In a previous work [20], Kovalets et al. integrated an algorithm of estimation of time-dependent emission rates for the case of a known source location in the Lagrangian ADM DIPCOT (DIsPersion over COmplex Terrain) [21,22], functioning within the EC-funded nuclear emergency response system RODOS (Real-time On-line Decision Support system for nuclear emergency management) [23]. The goal of the present work is to develop a computationally efficient source inversion algorithm for the case of an unknown source location applied with the DIPCOT ADM suitable for further integration in real-time decision support systems, such as RODOS. The present study is also motivated by the described above need for more studies of source inversion methods, with emphasis on evaluation of estimated source location against data from field experiments on atmospheric transport.
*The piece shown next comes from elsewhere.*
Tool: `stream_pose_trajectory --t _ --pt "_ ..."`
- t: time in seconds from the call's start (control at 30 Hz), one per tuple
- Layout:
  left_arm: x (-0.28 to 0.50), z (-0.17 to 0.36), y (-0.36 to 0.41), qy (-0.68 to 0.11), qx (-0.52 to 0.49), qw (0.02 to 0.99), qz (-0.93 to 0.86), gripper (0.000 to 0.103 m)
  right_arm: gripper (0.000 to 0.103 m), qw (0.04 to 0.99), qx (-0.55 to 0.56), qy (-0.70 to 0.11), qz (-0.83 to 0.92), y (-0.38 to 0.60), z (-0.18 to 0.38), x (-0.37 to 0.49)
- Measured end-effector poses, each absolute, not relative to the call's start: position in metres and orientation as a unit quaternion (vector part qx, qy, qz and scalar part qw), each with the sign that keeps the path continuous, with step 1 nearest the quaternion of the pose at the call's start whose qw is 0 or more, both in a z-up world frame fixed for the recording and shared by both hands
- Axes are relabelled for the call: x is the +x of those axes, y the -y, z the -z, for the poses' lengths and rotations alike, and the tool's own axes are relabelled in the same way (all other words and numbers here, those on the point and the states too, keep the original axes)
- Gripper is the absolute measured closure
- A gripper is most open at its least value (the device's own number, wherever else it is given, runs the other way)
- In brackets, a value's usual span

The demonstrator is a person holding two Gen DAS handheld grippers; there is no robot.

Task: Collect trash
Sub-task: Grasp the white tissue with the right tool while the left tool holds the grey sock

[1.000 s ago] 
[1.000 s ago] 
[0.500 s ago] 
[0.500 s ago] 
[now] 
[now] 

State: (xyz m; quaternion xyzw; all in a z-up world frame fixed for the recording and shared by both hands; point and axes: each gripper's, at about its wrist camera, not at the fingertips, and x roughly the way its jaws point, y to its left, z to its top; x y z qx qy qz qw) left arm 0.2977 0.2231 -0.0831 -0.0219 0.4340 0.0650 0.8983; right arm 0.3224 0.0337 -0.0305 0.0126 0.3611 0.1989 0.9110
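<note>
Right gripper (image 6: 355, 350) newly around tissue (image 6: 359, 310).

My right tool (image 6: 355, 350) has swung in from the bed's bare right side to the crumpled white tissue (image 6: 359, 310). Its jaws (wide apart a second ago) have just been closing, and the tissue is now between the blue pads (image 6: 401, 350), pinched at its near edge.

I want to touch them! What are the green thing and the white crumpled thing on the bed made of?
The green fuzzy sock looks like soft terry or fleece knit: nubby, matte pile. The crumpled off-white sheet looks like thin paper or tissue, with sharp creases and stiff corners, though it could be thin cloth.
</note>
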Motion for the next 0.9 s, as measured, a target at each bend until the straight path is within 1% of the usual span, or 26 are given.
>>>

This paper is organized as follows: in Section 2, the source inversion method is described; in Section 3, the results of the evaluation of the proposed method against the 1st release of the European Tracer Experiment—ETEX-I [13,14]—are presented; and the last section presents the conclusions drawn from the presented research study.

2. Method Description

2.1. Assessment of Source Location

In this work, we use the correlation-based cost function for solving the problem of the identification of a source location as in [10,24]. Assuming a constant release rate, this approach allows for separating the solution of the problem of identification of the source coordinates, start time, and duration of the release from the problem of emission rate estimation. Moreover, Tomas et al. [11] successfully applied a time-integrated correlation-based cost function to the problem of estimation of source location. It could be shown that the usage of such a cost function is equivalent to the assumption of a stationary continuous source. Thus, the problem of source location estimation was further separated from the problem of estimation of the release start time and duration. The assumption of continuous source is also used in this work at the stage of source location identification. The correlation-based cost function and the corresponding minimization problem used for estimation of source location are defined as follows:

$$J=-\frac{\overline{\left(c_m-\overline{c_m}\right)\left(c_o-\overline{c_o}\right)}}{\sqrt{\overline{{\left(c_m-\overline{c_m}\right)}^2}}\sqrt{\overline{{\left(c_o-\overline{c_o}\right)}^2}}} \underset{x_s,y_s,z_s}{\to } \min$$

(1)

where the arithmetic averaged variables are denoted by overbars; $x_s$, $y_s$, and $z_s$ are the source coordinates to be estimated by the minimization procedure; $c_o$ is the vector of the observed concentrations; and $c_m$ is the vector of the respective simulated concentrations. The observed concentrations may be time-integrated before being used in the minimization procedure, as it is further discussed below.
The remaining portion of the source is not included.